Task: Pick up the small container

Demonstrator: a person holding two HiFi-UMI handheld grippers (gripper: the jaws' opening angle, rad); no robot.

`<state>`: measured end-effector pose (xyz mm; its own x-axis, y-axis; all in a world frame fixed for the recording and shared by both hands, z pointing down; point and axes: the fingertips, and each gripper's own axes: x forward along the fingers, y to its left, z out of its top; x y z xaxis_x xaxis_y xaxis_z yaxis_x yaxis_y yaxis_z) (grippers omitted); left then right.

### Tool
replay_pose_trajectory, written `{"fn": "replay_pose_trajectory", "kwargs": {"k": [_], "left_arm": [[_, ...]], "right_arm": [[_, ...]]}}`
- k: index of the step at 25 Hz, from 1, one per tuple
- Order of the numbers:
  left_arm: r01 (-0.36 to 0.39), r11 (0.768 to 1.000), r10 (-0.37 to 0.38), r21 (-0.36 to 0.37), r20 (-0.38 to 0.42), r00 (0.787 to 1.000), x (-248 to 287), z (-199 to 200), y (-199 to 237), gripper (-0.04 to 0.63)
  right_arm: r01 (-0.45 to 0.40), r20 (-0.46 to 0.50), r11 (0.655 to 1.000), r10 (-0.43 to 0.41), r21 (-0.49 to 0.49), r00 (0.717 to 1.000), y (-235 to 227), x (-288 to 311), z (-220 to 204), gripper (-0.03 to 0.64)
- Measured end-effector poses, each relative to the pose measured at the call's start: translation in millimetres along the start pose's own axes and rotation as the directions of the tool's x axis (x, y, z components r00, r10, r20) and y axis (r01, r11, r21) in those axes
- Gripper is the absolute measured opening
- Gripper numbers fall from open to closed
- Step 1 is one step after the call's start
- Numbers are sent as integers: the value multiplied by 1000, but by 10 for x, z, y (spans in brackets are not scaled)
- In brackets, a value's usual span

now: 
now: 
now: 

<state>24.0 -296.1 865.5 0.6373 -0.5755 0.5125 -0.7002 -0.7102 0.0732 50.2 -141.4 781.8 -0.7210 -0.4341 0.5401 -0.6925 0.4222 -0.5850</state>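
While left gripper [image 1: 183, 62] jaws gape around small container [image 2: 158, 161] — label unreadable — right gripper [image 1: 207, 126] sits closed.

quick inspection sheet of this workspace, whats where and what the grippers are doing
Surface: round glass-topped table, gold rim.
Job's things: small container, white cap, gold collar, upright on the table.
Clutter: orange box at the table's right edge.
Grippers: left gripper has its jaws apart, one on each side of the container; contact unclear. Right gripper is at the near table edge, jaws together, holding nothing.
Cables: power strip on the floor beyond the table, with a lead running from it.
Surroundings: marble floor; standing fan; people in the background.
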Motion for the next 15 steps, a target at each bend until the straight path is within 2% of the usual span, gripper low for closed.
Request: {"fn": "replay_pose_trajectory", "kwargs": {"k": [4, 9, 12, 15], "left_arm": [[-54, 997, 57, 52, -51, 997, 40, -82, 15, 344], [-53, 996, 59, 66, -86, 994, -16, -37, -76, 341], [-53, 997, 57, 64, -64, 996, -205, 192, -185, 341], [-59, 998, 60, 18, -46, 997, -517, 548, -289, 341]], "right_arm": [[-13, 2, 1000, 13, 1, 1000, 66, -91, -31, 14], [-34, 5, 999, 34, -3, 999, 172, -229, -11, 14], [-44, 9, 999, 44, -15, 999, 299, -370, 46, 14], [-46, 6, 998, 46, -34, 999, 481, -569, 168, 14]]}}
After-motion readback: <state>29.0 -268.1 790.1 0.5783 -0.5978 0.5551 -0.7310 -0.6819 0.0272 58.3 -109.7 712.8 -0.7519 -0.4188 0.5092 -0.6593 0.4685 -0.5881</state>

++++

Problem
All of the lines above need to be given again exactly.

Task response
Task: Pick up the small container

Demonstrator: a person holding two HiFi-UMI handheld grippers (gripper: the jaws' opening angle, rad); no robot.

`<state>`: measured end-effector pose (xyz mm; its own x-axis, y-axis; all in a world frame fixed for the recording and shared by both hands, z pointing down; point and axes: the fingertips, and each gripper's own axes: x forward along the fingers, y to its left, z out of its top; x y z xaxis_x xaxis_y xaxis_z yaxis_x yaxis_y yaxis_z) (grippers omitted); left then right.

### Tool
replay_pose_trajectory, written `{"fn": "replay_pose_trajectory", "kwargs": {"k": [_], "left_arm": [[_, ...]], "right_arm": [[_, ...]]}}`
- k: index of the step at 25 Hz, from 1, one per tuple
- Order of the numbers:
  left_arm: r01 (-0.36 to 0.39), r11 (0.768 to 1.000), r10 (-0.37 to 0.38), r21 (-0.36 to 0.37), r20 (-0.38 to 0.42), r00 (0.787 to 1.000), x (-248 to 287), z (-199 to 200), y (-199 to 237), gripper (-0.04 to 0.63)
  right_arm: r01 (-0.45 to 0.40), r20 (-0.46 to 0.50), r11 (0.655 to 1.000), r10 (-0.43 to 0.41), r21 (-0.49 to 0.49), r00 (0.717 to 1.000), y (-235 to 227), x (-288 to 311), z (-220 to 204), gripper (-0.03 to 0.64)
- Measured end-effector poses, each relative to the pose measured at the call's start: translation in millimetres along the start pose's own axes and rotation as the directions of the tool's x axis (x, y, z components r00, r10, r20) and y axis (r01, r11, r21) in those axes
- Gripper is the absolute measured opening
- Gripper numbers fall from open to closed
- Step 1 is one step after the call's start
- Numbers are sent as integers: the value multiplied by 1000, but by 10 for x, z, y (spans in brackets are not scaled)
- In brackets, a value's usual span

now: 
now: 
now: 

<state>24.0 -296.1 865.5 0.6373 -0.5755 0.5125 -0.7002 -0.7102 0.0732 50.2 -141.4 781.8 -0.7210 -0.4341 0.5401 -0.6925 0.4222 -0.5850</state>
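While left gripper [image 1: 183, 62] jaws gape around small container [image 2: 158, 161] — label unreadable — right gripper [image 1: 207, 126] sits closed.

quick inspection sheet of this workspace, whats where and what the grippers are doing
Surface: round glass-topped table, gold rim.
Job's things: small container, white cap, gold collar, upright on the table.
Clutter: orange box at the table's right edge.
Grippers: left gripper has its jaws apart, one on each side of the container; contact unclear. Right gripper is at the near table edge, jaws together, holding nothing.
Cables: power strip on the floor beyond the table, with a lead running from it.
Surroundings: marble floor; standing fan; people in the background.
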Motion for the next 15 steps, a target at each bend until the straight path is within 2% of the usual span, gripper low for closed.
Request: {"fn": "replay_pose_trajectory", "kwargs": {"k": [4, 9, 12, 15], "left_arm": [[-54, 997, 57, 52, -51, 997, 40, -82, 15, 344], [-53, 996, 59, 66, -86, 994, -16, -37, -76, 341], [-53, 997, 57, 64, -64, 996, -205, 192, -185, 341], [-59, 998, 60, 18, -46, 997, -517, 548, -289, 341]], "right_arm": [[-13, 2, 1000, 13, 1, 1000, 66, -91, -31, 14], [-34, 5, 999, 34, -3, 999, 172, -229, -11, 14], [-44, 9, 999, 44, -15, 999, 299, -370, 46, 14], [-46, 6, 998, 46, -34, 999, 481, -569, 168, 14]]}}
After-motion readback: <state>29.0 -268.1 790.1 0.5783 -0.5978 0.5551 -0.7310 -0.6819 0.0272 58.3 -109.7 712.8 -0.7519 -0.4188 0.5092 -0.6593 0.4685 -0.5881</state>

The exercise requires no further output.